#### Task instructions:
From the first line of the data through the line containing "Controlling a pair", return each line exactly.

#### Exercise data:
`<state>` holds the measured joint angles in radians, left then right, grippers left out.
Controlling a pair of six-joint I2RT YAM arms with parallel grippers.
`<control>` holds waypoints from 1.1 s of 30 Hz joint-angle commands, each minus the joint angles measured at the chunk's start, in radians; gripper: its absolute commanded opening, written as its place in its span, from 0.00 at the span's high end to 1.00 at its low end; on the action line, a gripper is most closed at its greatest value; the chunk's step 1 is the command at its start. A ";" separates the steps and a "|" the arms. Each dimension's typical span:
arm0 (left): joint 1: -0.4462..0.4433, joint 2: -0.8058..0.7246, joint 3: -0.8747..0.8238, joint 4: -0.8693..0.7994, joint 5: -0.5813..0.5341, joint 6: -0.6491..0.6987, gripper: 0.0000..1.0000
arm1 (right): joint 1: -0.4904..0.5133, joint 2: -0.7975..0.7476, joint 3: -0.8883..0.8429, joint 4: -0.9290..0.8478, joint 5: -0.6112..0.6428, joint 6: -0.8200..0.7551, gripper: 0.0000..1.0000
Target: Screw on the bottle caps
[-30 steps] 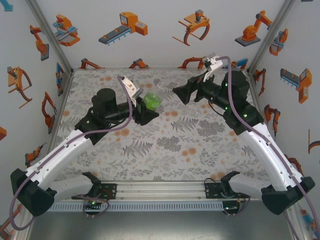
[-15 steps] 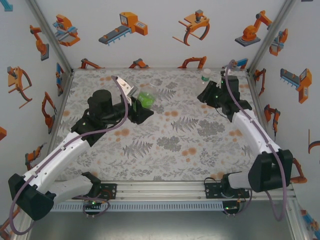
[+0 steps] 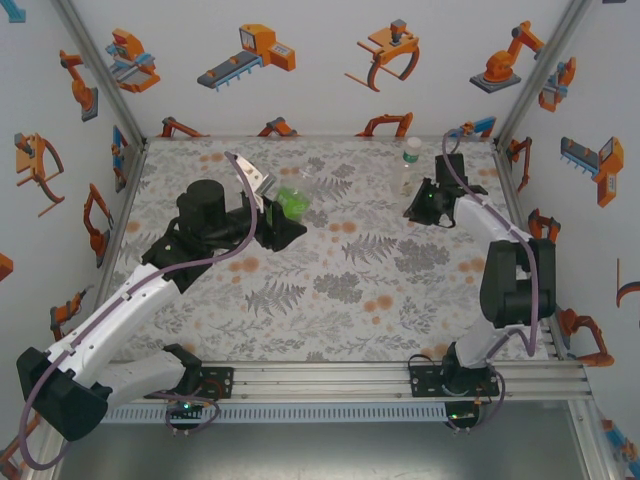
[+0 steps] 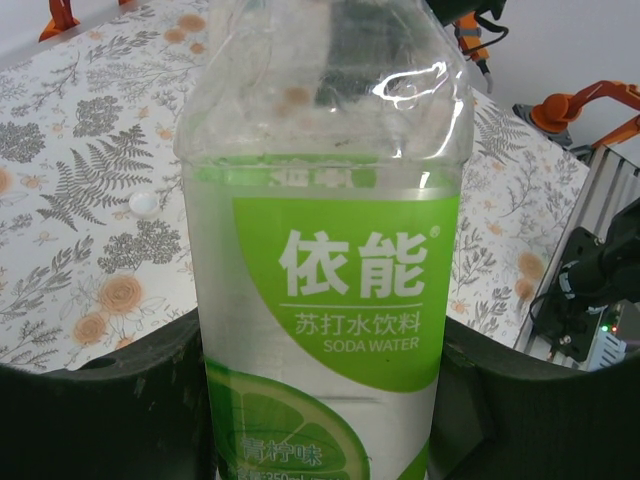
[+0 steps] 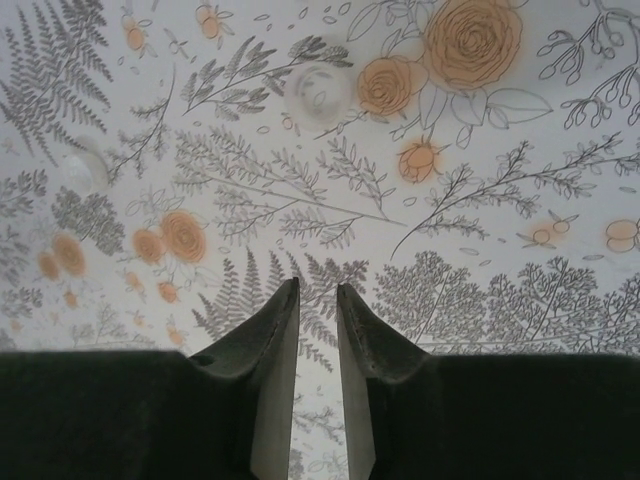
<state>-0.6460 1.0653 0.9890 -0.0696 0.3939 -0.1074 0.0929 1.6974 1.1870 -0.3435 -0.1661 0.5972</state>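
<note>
Left fingers [image 4: 100,420] pinch a clear plastic bottle with a green label [image 4: 320,280]; right fingers [image 5: 275,380], nearly pressed together and empty, hang above the floral tabletop [image 5: 500,200].

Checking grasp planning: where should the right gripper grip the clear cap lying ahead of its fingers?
Likely from straight above, pinching across its round rim: the cap lies flat and low on the table, leaving no side to grab.

Left gripper [image 3: 288,212] holds a green-labelled bottle [image 3: 293,198]; right gripper [image 3: 412,207] sits far right.
</note>
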 commanded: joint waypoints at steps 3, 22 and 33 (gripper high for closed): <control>0.008 -0.015 0.017 0.001 0.026 -0.028 1.00 | -0.002 0.075 0.020 0.099 0.054 0.031 0.75; 0.007 -0.012 0.014 -0.027 0.014 -0.049 1.00 | 0.023 0.217 0.083 0.200 0.179 0.104 0.73; 0.007 -0.017 0.009 -0.037 0.014 -0.042 1.00 | 0.037 0.279 0.130 0.203 0.182 0.128 0.73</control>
<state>-0.6460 1.0653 0.9890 -0.0994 0.4007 -0.1429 0.1242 1.9499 1.2873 -0.1459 -0.0055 0.7055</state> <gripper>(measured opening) 0.548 0.270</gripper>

#### Expected answer:
`<state>` holds the measured joint angles in radians, left then right, grippers left out.
Controlling a pair of six-joint I2RT YAM arms with parallel grippers.

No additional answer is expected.